I am trying to calculate the column sums, then select the top 2. This is a sample of the data frame:
df <- data.frame(precinct = c("A", "B", "C"),
steve = c(309, 337, 294),
mike = c(120, 151, 240),
allan = c(379, 442, 597))
I know how to use colSums to get the column totals.
dfColTot <- colSums(df[ , 2:ncol(df)])
From there, how do you select the top 2 sums and names?
You could use
top_2=head(sort(dfColTot, decreasing=TRUE), 2)
top_2
#> allan steve
#> 1418 940
Created on 2022-01-20 by the reprex package (v2.0.1)
Here is an alternative using order()
df <- data.frame(precinct = c("A", "B", "C"),
steve = c(309, 337, 294),
mike = c(120, 151, 240),
allan = c(379, 442, 597))
dfColTot <- colSums(df[ , 2:ncol(df)])
head(dfColTot[order(dfColTot,decreasing = TRUE)],2)
The result is:
> head(dfColTot[order(dfColTot,decreasing = TRUE)],2)
allan steve
1418 940
Keeping a dplyr option as well.
library(dplyr)
df %>%
pivot_longer(cols=-precinct) %>% #advisable to be it long format since summary is required by names.
group_by(name) %>%
summarise(value=sum(value)) %>% #summation per name.
ungroup() %>%
slice_max(order_by=value,n=2) # get the top2 based on descending value column
Output:
# A tibble: 2 × 2
name value
<chr> <dbl>
1 allan 1418
2 steve 940
A dplyr and base R combination, if you do not want to have to pivot to long form.

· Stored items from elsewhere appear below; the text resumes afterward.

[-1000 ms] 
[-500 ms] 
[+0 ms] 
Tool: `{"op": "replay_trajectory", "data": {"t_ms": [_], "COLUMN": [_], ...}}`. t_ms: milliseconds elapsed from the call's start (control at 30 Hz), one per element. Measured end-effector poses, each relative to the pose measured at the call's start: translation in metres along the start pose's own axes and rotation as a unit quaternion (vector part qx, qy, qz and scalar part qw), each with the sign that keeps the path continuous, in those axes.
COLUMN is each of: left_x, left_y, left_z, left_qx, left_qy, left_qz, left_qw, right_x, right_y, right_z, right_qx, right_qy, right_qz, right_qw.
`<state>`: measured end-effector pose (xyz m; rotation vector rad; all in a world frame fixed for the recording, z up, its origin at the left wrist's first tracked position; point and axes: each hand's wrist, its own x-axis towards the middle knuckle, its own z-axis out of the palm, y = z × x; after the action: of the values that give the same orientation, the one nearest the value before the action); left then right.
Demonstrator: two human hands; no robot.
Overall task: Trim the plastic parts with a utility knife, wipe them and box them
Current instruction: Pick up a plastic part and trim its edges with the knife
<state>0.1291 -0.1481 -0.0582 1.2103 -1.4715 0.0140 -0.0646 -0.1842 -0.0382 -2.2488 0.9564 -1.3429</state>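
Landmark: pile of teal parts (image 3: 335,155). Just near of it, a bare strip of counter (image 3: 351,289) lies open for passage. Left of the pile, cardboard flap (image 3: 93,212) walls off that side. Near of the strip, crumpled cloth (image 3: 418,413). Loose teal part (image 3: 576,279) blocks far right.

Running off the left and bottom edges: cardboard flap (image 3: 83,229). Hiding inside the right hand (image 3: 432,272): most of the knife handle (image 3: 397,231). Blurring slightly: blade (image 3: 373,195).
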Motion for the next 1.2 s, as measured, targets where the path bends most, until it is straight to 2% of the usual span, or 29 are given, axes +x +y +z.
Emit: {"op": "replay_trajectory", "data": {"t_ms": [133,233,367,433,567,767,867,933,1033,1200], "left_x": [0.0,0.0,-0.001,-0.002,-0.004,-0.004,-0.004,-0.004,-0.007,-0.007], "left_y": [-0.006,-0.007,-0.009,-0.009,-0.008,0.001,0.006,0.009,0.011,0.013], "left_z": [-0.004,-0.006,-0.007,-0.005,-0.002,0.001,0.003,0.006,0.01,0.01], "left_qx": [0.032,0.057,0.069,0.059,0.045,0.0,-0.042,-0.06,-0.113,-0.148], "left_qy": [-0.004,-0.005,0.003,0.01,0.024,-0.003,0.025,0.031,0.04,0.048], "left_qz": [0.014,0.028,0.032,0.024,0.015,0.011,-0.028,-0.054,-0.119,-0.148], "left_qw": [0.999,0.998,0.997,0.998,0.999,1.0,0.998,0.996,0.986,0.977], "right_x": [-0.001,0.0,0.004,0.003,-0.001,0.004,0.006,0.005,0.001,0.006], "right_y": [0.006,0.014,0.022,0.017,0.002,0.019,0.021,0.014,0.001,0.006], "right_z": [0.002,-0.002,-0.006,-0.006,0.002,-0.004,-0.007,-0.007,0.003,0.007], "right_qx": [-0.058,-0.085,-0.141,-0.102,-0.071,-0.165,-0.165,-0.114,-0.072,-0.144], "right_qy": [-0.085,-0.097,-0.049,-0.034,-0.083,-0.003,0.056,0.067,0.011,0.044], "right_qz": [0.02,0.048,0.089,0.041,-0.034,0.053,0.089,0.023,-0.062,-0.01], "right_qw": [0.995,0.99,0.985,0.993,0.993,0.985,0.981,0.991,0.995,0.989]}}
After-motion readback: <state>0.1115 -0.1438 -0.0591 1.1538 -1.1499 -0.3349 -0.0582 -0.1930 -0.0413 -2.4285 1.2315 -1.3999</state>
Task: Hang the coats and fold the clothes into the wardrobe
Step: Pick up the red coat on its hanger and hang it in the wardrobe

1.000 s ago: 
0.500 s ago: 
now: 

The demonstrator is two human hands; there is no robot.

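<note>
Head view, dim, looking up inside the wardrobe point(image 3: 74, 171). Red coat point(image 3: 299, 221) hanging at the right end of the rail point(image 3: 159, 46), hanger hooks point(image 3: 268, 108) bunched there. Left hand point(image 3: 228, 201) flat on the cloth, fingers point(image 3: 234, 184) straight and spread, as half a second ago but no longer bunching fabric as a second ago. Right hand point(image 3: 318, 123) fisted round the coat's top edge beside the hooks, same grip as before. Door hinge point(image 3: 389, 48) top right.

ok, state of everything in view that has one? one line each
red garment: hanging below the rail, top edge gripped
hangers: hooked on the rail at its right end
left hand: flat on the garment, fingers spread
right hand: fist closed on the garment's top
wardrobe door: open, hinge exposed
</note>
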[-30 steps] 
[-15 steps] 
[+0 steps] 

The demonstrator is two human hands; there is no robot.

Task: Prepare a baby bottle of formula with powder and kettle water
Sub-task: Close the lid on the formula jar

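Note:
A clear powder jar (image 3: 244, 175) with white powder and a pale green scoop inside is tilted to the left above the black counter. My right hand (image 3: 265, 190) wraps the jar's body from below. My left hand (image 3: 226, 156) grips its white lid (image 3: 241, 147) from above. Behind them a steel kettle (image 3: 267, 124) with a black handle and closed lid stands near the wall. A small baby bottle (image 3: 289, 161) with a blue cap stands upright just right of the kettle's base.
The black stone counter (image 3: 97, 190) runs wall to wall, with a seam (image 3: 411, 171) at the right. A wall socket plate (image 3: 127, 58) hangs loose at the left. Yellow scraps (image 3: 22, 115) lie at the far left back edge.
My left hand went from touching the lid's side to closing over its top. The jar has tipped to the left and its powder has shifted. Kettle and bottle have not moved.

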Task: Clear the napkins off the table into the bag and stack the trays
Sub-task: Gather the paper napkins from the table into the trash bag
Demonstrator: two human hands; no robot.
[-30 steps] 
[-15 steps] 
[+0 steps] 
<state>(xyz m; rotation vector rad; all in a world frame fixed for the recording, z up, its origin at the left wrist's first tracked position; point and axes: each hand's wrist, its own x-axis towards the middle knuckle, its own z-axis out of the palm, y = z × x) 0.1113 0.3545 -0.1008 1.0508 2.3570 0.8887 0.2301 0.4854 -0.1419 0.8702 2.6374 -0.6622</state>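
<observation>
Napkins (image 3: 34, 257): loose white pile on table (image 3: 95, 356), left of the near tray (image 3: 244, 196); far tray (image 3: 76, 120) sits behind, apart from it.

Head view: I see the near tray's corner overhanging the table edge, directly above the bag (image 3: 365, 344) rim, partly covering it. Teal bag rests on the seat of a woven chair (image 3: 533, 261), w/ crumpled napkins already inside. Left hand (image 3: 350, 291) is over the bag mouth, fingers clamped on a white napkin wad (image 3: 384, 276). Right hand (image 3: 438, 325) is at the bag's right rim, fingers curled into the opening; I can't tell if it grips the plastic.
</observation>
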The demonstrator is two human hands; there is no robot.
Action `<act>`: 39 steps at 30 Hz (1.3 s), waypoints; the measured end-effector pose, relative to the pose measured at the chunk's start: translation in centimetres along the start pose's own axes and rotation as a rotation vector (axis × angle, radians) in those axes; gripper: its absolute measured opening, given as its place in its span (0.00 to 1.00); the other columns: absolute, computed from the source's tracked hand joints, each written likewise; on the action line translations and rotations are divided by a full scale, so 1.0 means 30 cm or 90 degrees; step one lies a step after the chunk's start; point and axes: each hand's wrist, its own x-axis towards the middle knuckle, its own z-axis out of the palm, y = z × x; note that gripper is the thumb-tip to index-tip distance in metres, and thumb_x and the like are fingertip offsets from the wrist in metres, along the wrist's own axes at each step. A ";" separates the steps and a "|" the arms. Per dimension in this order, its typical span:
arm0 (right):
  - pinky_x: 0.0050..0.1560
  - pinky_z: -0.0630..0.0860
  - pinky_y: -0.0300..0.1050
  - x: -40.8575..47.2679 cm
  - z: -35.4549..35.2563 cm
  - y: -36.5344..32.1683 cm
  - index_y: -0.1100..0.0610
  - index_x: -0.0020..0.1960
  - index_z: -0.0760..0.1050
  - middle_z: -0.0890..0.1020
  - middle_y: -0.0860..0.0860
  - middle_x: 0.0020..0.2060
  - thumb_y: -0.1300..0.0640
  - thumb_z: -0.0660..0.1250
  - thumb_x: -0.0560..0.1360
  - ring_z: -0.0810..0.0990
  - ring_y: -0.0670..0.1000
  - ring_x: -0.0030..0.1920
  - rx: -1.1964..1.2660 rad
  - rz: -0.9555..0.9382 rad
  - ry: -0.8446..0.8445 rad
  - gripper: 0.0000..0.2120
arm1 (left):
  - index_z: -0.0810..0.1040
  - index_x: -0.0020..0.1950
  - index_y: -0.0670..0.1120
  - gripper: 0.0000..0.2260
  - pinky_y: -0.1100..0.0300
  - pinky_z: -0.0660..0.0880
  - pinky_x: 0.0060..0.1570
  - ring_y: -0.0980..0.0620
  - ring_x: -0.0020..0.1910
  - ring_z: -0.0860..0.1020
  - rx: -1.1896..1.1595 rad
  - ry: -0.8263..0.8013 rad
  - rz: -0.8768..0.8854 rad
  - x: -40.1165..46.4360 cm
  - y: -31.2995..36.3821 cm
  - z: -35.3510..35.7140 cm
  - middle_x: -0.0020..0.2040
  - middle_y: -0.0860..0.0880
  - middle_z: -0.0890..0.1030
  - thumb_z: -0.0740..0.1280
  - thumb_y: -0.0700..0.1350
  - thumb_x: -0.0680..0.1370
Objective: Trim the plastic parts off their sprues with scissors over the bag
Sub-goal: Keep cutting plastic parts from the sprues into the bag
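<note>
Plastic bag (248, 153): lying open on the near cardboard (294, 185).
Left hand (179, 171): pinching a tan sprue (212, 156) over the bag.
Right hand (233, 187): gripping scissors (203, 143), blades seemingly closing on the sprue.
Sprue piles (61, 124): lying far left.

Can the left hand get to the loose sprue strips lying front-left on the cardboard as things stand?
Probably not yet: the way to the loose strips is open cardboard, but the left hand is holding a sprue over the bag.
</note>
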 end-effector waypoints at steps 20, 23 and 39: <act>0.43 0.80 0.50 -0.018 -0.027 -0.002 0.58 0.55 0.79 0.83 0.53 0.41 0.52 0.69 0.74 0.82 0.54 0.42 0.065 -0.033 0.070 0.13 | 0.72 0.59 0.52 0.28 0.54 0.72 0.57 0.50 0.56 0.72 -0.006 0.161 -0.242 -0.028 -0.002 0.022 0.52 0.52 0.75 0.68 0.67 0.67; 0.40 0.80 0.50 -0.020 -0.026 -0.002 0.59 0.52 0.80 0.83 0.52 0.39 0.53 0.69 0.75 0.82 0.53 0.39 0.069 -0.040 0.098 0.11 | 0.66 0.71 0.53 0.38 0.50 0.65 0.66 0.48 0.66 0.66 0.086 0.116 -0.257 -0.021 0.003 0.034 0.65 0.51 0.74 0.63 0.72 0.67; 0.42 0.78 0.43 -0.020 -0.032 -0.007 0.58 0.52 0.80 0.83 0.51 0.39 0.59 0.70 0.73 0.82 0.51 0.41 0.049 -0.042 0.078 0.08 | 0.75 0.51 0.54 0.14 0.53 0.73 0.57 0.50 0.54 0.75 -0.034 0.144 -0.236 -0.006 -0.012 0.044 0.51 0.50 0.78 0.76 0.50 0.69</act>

After summarizing the columns, I convert the row to a numeric list, then sort the the list and return the index number. I keep only the index number, $ix. Then, I sort and get the index of the top 2 values using tail. Then, I use the indices to select the columns.
library(dplyr)
df %>%
summarise(across(-precinct, sum)) %>%
select(c(tail(
sort(as.numeric(.[1, ]), index.return = TRUE)$ix, 2)))
Output
steve allan
1 940 1418